# AIM OF THE TASK
From the data below, copy exactly the lines that lie between the one holding "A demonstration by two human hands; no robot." and the one holding "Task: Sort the", including both, and nothing more.
=== STORED DATA ===
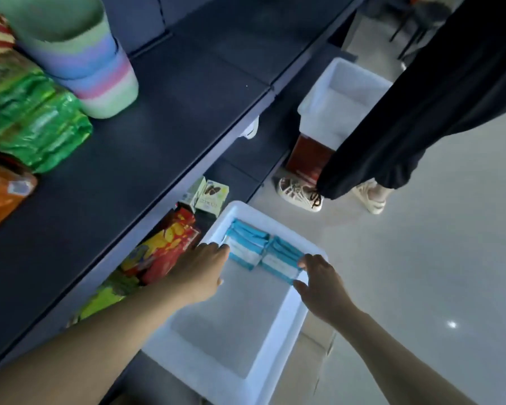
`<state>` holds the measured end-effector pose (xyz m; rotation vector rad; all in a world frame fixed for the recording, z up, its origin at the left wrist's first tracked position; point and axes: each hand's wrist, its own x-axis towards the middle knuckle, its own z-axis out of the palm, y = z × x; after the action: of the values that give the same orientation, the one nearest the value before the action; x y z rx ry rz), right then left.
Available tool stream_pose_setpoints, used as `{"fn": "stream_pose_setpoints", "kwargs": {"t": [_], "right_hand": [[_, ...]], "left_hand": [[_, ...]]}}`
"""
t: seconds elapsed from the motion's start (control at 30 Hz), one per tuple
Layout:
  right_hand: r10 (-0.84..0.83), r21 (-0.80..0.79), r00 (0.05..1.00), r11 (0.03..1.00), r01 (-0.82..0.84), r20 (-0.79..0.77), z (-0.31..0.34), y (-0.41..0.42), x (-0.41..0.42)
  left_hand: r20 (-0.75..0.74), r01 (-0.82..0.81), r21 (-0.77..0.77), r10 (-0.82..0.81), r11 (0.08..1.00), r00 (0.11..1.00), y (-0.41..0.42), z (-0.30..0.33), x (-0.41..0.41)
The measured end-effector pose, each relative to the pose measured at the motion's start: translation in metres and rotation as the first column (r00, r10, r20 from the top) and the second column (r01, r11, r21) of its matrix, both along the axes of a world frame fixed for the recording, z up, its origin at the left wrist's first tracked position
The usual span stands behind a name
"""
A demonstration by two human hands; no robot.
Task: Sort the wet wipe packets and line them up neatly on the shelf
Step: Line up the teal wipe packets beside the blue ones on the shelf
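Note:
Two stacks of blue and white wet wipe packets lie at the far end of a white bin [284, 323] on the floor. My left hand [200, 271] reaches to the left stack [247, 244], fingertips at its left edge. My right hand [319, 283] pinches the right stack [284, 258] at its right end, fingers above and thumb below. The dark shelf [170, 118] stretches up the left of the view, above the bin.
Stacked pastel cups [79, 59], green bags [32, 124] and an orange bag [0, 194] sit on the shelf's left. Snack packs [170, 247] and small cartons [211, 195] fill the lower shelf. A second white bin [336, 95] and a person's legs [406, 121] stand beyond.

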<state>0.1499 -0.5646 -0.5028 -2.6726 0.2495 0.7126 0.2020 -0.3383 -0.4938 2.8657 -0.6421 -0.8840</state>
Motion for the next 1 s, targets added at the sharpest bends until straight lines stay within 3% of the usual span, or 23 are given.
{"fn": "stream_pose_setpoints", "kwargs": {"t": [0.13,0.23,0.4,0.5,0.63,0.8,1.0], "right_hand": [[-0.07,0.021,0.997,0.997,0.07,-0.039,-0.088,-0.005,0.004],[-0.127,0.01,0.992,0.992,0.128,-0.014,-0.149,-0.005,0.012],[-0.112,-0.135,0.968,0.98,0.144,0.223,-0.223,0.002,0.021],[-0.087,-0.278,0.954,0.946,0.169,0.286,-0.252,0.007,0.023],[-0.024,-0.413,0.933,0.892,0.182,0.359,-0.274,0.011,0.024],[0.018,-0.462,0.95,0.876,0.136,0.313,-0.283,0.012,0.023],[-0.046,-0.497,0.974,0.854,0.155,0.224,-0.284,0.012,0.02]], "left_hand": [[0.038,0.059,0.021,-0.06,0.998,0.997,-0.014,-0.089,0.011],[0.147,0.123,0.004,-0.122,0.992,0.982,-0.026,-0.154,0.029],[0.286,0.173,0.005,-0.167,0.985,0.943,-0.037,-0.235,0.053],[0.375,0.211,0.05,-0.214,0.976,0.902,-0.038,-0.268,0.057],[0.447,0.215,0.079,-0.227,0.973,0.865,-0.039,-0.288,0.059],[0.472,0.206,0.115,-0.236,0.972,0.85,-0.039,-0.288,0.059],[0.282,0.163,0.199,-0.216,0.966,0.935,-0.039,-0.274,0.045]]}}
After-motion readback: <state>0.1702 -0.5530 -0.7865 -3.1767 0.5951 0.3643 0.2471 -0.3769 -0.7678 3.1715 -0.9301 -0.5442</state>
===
# RESULT OF THE EXERCISE
A demonstration by two human hands; no robot.
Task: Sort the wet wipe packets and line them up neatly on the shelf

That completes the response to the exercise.